For those who baulk at a little reading, be aware that “The Salesman” was filmed in Farsi and subtitled in English for the states, but don’t let that turn you away from watching the movie. The pacing is so smooth and the dialog so interspersed that you don’t spend a whole lot of time actually reading, but watching the plot unfold through visual storytelling more often than not. The film opens up with an entire apartment building losing structural integrity and forcing dozens of families out onto the street and looking for new places to rent. Emad (Shahab Hosseini) and his wife Rana (Taraneh Alidoosti) are able to find another building thanks to an actor friend of theirs named Babak (Babak Karimi). The only thing is that the building still has clothes and belongings of the former tenant. Emad is a school teacher by day and both he and Rana amateur actors by night, and are actually going through the final run before opening night on Arthur Miller’s “Death of a Salesman”. After a late rehearsal where Emad is working late, Rana goes home to freshen up and prepared dinner. Hearing a buzz at the door she blindly rings the guest in and goes to hop into the shower, only for the viewer and Amad to witness the aftermath of an assault. 

The film handles the subject of the assault VERY delicately,you can never tell whether it was just a simple assault, or something more intimate, and even the recovery from the assault never completely spells it out, instead allowing for your own interpretation to fuel the sense of justice and anger brewing at the situation. However, there is a sense of loss and suffering that goes on after Rana has recovered. Rana is feeling violated and scared (like any normal person would), and Emad is filled with impotent rage. Calling the police is a non-issue as Farhadi hints at the culture that fuels these types of atrocities in the home location of Iran, and both Emad and Rana have pretty much hunkered down and are trying to weather the storm.

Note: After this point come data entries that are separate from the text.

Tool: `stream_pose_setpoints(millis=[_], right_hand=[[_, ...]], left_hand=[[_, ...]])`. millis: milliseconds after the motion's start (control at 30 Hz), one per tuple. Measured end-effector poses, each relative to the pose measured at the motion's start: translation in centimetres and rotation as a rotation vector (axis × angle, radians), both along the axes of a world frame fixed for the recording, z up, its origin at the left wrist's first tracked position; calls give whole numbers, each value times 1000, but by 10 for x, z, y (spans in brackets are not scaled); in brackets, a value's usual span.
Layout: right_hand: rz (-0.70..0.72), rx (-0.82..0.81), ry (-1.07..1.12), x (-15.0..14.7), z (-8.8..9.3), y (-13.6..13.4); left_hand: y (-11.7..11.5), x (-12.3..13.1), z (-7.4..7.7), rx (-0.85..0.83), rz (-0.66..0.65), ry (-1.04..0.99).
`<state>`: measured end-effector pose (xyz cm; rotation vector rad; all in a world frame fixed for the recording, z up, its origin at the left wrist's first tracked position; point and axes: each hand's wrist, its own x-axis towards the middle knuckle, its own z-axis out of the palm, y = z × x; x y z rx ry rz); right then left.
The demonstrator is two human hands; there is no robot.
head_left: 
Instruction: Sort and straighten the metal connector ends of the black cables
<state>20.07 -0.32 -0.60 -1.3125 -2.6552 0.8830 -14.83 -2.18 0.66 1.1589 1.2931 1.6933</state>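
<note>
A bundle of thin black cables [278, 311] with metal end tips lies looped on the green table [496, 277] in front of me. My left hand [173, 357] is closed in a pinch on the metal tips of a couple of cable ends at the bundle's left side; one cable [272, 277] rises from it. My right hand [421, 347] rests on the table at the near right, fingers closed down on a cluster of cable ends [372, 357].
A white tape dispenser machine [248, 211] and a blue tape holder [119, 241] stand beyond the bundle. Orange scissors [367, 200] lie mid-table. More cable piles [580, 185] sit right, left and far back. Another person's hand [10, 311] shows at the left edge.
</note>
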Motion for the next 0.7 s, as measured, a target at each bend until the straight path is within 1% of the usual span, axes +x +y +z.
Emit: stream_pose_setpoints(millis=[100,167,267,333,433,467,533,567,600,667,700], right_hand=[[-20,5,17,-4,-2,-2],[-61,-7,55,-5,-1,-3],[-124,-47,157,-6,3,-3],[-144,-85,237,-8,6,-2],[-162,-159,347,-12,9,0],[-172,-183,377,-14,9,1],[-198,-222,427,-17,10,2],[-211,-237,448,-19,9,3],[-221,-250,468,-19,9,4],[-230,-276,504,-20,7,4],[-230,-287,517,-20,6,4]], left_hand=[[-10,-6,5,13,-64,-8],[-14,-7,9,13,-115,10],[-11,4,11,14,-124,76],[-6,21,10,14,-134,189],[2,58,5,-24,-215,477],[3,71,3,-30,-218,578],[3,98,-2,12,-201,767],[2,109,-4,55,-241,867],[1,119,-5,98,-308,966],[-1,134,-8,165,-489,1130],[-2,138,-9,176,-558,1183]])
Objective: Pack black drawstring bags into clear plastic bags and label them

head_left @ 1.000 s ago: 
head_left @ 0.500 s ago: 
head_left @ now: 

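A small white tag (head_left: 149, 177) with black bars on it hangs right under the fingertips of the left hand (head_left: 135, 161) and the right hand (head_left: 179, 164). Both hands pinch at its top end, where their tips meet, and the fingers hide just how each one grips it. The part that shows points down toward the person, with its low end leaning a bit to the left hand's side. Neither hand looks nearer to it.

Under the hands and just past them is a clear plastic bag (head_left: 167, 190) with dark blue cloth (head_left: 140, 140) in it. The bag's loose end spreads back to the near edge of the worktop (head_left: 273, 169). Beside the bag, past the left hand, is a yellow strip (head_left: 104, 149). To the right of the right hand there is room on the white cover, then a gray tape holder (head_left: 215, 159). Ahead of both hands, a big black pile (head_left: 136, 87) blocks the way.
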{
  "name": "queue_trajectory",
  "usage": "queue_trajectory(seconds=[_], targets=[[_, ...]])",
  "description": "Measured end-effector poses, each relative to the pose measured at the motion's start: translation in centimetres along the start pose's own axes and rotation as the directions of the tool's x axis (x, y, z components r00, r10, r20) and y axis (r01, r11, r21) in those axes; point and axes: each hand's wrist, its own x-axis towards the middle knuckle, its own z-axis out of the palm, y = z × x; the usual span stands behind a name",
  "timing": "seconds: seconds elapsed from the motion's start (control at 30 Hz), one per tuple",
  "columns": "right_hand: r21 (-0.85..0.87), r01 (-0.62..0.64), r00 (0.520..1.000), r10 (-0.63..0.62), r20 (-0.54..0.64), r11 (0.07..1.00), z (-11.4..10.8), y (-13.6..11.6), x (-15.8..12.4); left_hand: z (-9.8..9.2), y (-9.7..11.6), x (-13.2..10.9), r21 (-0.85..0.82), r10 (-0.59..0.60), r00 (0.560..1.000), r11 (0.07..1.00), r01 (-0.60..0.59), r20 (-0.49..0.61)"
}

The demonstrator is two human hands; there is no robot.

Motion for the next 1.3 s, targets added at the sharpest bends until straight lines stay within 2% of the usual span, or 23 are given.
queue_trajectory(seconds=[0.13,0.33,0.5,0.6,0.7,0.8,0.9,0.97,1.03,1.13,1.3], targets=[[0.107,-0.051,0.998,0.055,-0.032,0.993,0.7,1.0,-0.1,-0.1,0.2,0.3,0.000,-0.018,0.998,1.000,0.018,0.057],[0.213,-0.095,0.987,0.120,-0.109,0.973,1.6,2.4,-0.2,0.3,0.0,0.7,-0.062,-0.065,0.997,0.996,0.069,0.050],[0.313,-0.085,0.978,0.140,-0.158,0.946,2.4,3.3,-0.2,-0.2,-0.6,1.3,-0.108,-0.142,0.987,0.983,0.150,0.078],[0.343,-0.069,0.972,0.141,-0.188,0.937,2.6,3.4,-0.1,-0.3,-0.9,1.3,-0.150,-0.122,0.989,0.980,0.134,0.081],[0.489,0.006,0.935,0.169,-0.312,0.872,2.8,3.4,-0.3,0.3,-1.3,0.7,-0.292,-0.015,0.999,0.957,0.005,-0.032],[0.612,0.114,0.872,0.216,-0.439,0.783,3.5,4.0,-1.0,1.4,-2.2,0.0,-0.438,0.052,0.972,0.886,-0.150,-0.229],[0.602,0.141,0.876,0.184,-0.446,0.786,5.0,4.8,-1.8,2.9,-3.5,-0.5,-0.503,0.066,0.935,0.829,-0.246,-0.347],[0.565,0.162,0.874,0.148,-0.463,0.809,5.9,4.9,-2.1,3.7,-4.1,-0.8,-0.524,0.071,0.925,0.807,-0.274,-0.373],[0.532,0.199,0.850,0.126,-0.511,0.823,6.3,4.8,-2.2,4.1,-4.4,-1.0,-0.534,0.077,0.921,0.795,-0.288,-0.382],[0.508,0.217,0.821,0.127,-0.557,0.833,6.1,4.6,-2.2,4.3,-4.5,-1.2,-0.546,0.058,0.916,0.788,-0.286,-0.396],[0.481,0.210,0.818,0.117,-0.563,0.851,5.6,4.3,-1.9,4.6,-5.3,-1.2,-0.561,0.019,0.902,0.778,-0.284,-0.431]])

[img]http://www.hometheatershack.com/gallery/file.php?n=96746[/img]While Rana suffers emotionally, Emad is more proactive. The person who assaulted Rana ran off prematurely and left his pickup truck behind, allowing the school teacher the ability to track the guy down and find out whom was responsible and exact vengeance. He’s ALMOST there when he discovers that the truck is a bakery truck, with several people able to commandeer it any time, which leads Emad to a final solution. Track down one of the drivers and lure him into a trap so he could find out the identity of the criminal and give him something to truly fear. 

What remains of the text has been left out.